▸ Task statement
Reproduce the whole listing that follows, character for character, and drop the images.
━━━━━ Recorded information ━━━━━
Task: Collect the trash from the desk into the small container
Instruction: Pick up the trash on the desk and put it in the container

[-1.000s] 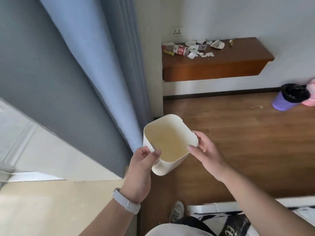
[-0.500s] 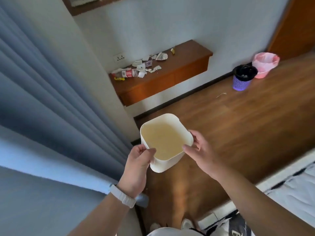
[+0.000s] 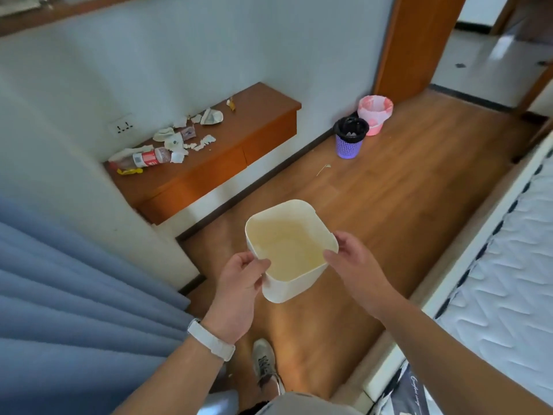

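Note:
A small cream square container (image 3: 288,250) is held in the air in front of me, open side up, with nothing inside. My left hand (image 3: 239,283) pinches its near-left rim, and my right hand (image 3: 356,265) grips its right rim. Ahead on the left, a wall-mounted wooden desk (image 3: 257,121) carries the trash: a crushed plastic bottle (image 3: 143,158) with a red label, a yellow wrapper (image 3: 129,171), torn white paper scraps (image 3: 203,142) and crumpled wrappers (image 3: 213,116).
A purple mesh bin (image 3: 349,138) and a pink bin (image 3: 374,114) stand on the wooden floor by the wall. Blue curtains (image 3: 74,310) hang at my left, a mattress (image 3: 505,265) lies at my right, and an open doorway (image 3: 490,46) is behind.
The view has swung right and pulled back, so the desk now sits further left and the bins and doorway have come into view. Both hands keep their hold on the container.

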A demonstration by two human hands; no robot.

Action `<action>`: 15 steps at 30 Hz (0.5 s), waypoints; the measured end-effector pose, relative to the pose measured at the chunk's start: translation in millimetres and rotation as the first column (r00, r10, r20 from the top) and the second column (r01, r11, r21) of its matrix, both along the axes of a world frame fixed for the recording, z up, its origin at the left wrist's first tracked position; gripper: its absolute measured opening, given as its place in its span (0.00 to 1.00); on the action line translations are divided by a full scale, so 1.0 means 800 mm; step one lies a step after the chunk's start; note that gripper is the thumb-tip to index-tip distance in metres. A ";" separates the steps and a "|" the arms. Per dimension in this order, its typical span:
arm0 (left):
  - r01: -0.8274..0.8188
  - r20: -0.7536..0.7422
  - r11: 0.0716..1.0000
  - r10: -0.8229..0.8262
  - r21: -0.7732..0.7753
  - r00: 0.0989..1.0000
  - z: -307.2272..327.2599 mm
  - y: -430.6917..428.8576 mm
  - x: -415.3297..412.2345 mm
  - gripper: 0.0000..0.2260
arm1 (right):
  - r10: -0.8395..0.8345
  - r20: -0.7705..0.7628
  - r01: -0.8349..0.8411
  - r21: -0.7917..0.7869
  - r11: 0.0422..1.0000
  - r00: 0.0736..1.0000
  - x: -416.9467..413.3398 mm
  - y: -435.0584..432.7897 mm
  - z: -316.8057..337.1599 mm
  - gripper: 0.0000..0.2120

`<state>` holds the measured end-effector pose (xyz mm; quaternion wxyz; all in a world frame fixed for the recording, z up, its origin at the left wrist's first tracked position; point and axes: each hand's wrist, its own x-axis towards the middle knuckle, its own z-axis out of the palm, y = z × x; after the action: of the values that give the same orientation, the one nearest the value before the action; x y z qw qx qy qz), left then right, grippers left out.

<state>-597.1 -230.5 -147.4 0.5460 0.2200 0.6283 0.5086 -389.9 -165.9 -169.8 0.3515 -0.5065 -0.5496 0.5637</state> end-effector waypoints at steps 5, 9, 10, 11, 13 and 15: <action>0.066 0.049 0.997 -0.068 0.047 0.996 0.004 0.071 -0.065 0.20 | -0.056 0.063 0.053 0.046 0.998 0.996 -0.057 0.054 0.013 0.15; 0.103 0.094 0.992 -0.110 0.072 0.990 0.001 0.122 -0.129 0.19 | -0.049 0.118 0.039 0.084 0.996 0.992 -0.116 0.101 0.025 0.14; 0.101 0.100 0.992 -0.108 0.074 0.989 -0.002 0.133 -0.145 0.18 | -0.042 0.129 0.030 0.098 0.995 0.991 -0.131 0.111 0.026 0.13; 0.097 0.103 0.992 -0.105 0.078 0.989 -0.005 0.143 -0.160 0.17 | -0.035 0.138 0.020 0.108 0.994 0.990 -0.145 0.120 0.026 0.12; 0.093 0.110 0.992 -0.102 0.081 0.989 -0.010 0.159 -0.188 0.13 | -0.018 0.151 0.000 0.118 0.993 0.988 -0.171 0.137 0.028 0.13; 0.082 0.118 0.993 -0.092 0.083 0.989 -0.013 0.171 -0.211 0.16 | 0.009 0.166 -0.029 0.118 0.993 0.986 -0.192 0.152 0.031 0.13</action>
<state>-765.8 -93.7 -157.7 0.5962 0.2367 0.5633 0.5208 -543.4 -44.5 -145.0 0.3293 -0.5241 -0.6145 0.4892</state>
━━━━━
▸ Response
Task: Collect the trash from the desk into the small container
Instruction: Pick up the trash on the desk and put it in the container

[-1.000s] 
[-0.500s] 
[+0.000s] 

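Note:
A small cream square container (image 3: 288,250) is held in the air in front of me, open side up, with nothing inside. My left hand (image 3: 239,283) pinches its near-left rim, and my right hand (image 3: 356,265) grips its right rim. Ahead on the left, a wall-mounted wooden desk (image 3: 257,121) carries the trash: a crushed plastic bottle (image 3: 143,158) with a red label, a yellow wrapper (image 3: 129,171), torn white paper scraps (image 3: 203,142) and crumpled wrappers (image 3: 213,116).
A purple mesh bin (image 3: 349,138) and a pink bin (image 3: 374,114) stand on the wooden floor by the wall. Blue curtains (image 3: 74,310) hang at my left, a mattress (image 3: 505,265) lies at my right, and an open doorway (image 3: 490,46) is behind.
The view has swung right and pulled back, so the desk now sits further left and the bins and doorway have come into view. Both hands keep their hold on the container.
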
A demonstration by two human hands; no robot.

Action `<action>`: 15 steps at 30 Hz (0.5 s), waypoints; the measured end-effector pose, relative to the pose measured at the chunk's start: translation in millimetres and rotation as the first column (r00, r10, r20 from the top) and the second column (r01, r11, r21) of its matrix, both along the axes of a world frame fixed for the recording, z up, its origin at the left wrist's first tracked position; gripper: its absolute measured opening, given as its place in its span (0.00 to 1.00); on the action line translations are divided by a full scale, so 1.0 means 800 mm; step one lies a step after the chunk's start; note that gripper is the thumb-tip to index-tip distance in metres. A ";" separates the steps and a "|" the arms. Per dimension in this order, its typical span:
arm0 (left):
  - r01: -0.8274..0.8188
  - r20: -0.7536..0.7422
  - r11: 0.0716..1.0000
  - r10: -0.8229..0.8262
  - r21: -0.7732..0.7753
  - r00: 0.0989..1.0000
  - z: -307.2272..327.2599 mm
  - y: -430.6917..428.8576 mm
  - x: -415.3297..412.2345 mm
  - gripper: 0.0000..0.2260
arm1 (right):
  - r10: -0.8395..0.8345
  - r20: -0.7705..0.7628
  - r01: -0.8349..0.8411
  - r21: -0.7917..0.7869
  - r11: 0.0422..1.0000
  - r00: 0.0736..1.0000
  - x: -416.9467..413.3398 mm
  - y: -435.0584..432.7897 mm
  - z: -316.8057..337.1599 mm
  - gripper: 0.0000..0.2120

`<state>` holds the measured end-effector pose (xyz mm; quaternion wxyz; all in a world frame fixed for the recording, z up, its origin at the left wrist's first tracked position; point and axes: each hand's wrist, its own x-axis towards the middle knuckle, its own z-axis out of the palm, y = z × x; after the action: of the values that give the same orientation, the one nearest the value before the action; x y z qw qx qy qz), left then right, grippers left out.

<state>-597.1 -230.5 -147.4 0.5460 0.2200 0.6283 0.5086 -389.9 -165.9 -169.8 0.3515 -0.5065 -0.5496 0.5637</state> end-effector waypoints at steps 5, 9, 10, 11, 13 and 15: <action>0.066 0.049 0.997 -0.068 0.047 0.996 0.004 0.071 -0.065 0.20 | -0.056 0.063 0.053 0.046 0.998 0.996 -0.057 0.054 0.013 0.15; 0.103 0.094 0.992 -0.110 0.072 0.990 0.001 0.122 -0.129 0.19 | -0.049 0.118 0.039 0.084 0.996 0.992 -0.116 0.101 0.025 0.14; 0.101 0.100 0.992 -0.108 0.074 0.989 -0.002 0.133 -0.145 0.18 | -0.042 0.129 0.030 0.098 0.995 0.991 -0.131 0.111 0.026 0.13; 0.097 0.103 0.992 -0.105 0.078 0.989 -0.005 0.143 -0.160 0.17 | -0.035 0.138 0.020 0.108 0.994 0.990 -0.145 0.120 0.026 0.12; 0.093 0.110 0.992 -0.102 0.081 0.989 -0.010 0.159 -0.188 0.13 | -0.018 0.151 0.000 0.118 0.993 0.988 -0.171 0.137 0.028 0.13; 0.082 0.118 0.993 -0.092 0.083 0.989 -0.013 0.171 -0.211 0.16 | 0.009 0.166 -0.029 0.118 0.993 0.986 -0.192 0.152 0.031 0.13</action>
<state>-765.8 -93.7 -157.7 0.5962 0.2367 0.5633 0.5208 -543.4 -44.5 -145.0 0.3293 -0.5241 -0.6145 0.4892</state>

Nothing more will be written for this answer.